A lame economy crippled by the vulnerability of the external sector

Cholendra Bahadur Karki, who runs a trekking agency, has received inquiries from foreign tourists about trekking destinations, including the Annapurna and Everest routes.

“About 30 groups have already confirmed their trekking plans with us in February, March and April next year,” Karki, managing director of Himalayan Joy Adventure Pvt Ltd, told the Post.

But the emergence of the Omicron variant of the coronavirus has prompted countries around the world to impose travel restrictions.

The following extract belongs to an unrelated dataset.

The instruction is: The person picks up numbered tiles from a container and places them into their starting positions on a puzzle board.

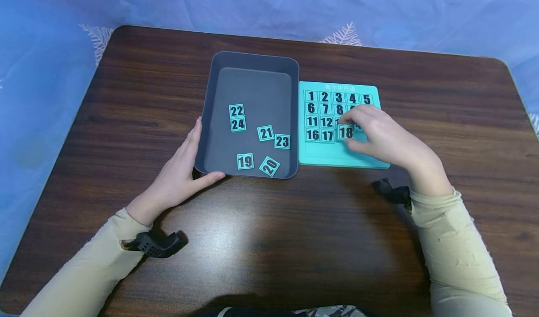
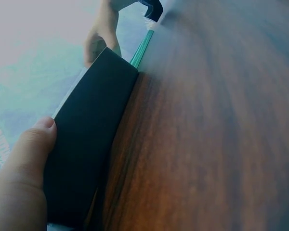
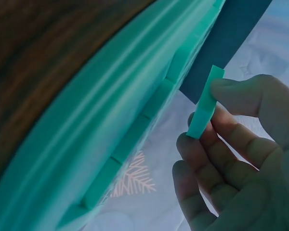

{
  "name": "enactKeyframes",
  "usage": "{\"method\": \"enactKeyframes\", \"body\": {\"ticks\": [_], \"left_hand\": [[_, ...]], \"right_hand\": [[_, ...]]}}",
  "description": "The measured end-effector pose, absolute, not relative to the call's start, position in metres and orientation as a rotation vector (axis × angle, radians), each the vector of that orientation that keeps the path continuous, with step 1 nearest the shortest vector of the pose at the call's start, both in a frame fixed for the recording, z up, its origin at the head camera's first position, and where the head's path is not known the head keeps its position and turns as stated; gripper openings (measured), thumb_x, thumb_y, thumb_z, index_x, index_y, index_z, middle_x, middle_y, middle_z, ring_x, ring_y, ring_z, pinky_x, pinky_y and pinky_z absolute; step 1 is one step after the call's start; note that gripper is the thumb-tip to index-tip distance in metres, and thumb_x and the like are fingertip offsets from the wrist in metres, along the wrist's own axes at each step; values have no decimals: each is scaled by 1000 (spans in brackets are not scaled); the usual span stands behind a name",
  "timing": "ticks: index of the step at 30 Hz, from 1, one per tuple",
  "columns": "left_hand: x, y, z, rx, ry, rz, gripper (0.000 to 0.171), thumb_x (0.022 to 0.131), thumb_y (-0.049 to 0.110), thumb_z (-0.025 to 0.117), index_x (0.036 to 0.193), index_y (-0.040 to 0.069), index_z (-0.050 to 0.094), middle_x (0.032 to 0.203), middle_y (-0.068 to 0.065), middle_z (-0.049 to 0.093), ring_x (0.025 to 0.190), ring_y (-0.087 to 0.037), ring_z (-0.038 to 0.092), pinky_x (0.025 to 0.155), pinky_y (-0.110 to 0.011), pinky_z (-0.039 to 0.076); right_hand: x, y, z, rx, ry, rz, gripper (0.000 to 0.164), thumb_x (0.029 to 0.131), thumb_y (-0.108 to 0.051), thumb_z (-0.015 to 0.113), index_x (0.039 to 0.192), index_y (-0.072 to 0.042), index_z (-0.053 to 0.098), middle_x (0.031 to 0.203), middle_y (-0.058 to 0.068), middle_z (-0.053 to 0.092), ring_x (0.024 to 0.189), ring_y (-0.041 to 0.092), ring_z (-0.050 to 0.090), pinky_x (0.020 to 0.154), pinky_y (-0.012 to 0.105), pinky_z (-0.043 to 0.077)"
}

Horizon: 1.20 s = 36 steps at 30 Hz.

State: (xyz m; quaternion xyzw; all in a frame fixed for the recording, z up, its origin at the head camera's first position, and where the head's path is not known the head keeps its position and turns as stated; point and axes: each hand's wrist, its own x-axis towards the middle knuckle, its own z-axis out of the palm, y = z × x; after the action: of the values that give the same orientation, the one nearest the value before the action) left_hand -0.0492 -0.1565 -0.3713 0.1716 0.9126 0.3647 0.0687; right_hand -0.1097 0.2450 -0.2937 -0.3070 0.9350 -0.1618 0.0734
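The number tile marked 18 (image 1: 346, 132) is pinched by my right hand (image 1: 379, 132) over the turquoise puzzle board (image 1: 328, 155). In the right wrist view, thumb and fingertips hold the tile (image 3: 205, 103) by its edges, apart from the board. Tiles 1 to 12, 16 and 17 show in rows on the board; my hand covers part of the rest. My left hand (image 1: 177, 172) rests against the grey tray (image 1: 252, 61), its fingers straight along the left wall and the thumb at the near rim. Loose in the tray lie several tiles, 19 to 24, such as tile 21 (image 1: 265, 133).
The tray stands directly left of the board on a dark wooden table (image 1: 261, 242). A blue cloth (image 1: 269, 8) hangs behind the table. Each wrist wears a black camera strap, one the left strap (image 1: 157, 244).
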Motion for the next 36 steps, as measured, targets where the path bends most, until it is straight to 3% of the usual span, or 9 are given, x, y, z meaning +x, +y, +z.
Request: {"method": "enactKeyframes", "body": {"ticks": [16,36], "left_hand": [[-49,-157,-373,521,2768,1087,104,78,50,64,144,26,-12,152,3,-7,138,-17,3,105,-52,20],[-49,-158,-372,526,2765,1078,103,78,50,64,144,27,-13,152,4,-7,138,-16,3,104,-53,21]], "right_hand": [[-112,250,-300,-795,2733,-453,33,79,-8,65,110,0,57,107,12,56,104,27,46,86,44,40],[-113,250,-309,-852,2767,-454,29,78,-9,67,105,-1,60,103,9,57,101,26,48,84,42,41]]}}
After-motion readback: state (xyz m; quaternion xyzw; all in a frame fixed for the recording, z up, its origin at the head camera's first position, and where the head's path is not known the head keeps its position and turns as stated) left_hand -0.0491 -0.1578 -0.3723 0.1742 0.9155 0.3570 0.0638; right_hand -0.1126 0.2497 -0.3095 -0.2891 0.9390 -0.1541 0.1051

“After a long time, my company had planned to organize hikes for many groups. It will be a huge setback for us if they are forced to cancel their travel plans due to the new variant, ”said Karki, also the first vice president of the Association of Nepal Trekking Agencies.

Normally, his company organized hikes for more than 60 groups in high season, from February to April.

After Covid-19 cases started to decline in Nepal, as the government stepped up its vaccination campaign, Nepal’s tourism sector, which contributes significantly to the country’s economy, was on the road to recovery , having been wiped out by the pandemic for the past two years.

Nepal welcomed 23,284 foreign tourists by air in October, according to the Nepal Tourism Board. In November, 26,283 foreign tourists traveled to Nepal, the highest number of post-Covid arrivals.

In September, Nepal resumed visas on arrival for foreign tourists in order to revive the tourism sector devastated by restrictions linked to Covid-19.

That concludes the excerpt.